**GOAL OF THE EXERCISE:** Return all of the material, keeping each line exactly as it is.

SOURCE DATA Block Start

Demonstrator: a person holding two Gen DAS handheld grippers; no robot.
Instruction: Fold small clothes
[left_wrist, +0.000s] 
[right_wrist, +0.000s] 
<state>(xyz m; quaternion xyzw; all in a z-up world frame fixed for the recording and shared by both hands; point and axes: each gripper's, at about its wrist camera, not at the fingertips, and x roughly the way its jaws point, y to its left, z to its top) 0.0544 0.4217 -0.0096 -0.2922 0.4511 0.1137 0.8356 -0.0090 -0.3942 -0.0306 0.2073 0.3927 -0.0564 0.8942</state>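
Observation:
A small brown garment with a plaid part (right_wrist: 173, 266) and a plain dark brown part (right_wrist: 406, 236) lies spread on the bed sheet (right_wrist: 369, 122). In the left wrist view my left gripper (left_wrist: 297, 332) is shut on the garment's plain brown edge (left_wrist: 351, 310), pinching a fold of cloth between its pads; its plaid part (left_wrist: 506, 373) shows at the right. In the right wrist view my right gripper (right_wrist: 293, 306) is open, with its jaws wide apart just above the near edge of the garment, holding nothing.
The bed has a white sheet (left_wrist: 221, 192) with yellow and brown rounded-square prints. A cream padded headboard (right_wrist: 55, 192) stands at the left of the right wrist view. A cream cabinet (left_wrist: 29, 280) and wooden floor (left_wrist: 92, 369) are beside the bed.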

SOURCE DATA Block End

**RESULT FOR THIS TASK:**
Demonstrator: a person holding two Gen DAS handheld grippers; no robot.
Instruction: Fold small clothes
[left_wrist, +0.000s] 
[right_wrist, +0.000s] 
<state>(xyz m; quaternion xyzw; all in a z-up world frame fixed for the recording and shared by both hands; point and axes: each gripper's, at about its wrist camera, not at the fingertips, and x roughly the way its jaws point, y to its left, z to its top) 0.0544 0.4217 -0.0096 -0.2922 0.4511 0.1137 0.8356 -0.0090 -0.3942 -0.0306 0.2073 0.3927 -0.0564 0.8942</state>
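Observation:
A small brown garment with a plaid part (right_wrist: 173, 266) and a plain dark brown part (right_wrist: 406, 236) lies spread on the bed sheet (right_wrist: 369, 122). In the left wrist view my left gripper (left_wrist: 297, 332) is shut on the garment's plain brown edge (left_wrist: 351, 310), pinching a fold of cloth between its pads; its plaid part (left_wrist: 506, 373) shows at the right. In the right wrist view my right gripper (right_wrist: 293, 306) is open, with its jaws wide apart just above the near edge of the garment, holding nothing.
The bed has a white sheet (left_wrist: 221, 192) with yellow and brown rounded-square prints. A cream padded headboard (right_wrist: 55, 192) stands at the left of the right wrist view. A cream cabinet (left_wrist: 29, 280) and wooden floor (left_wrist: 92, 369) are beside the bed.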

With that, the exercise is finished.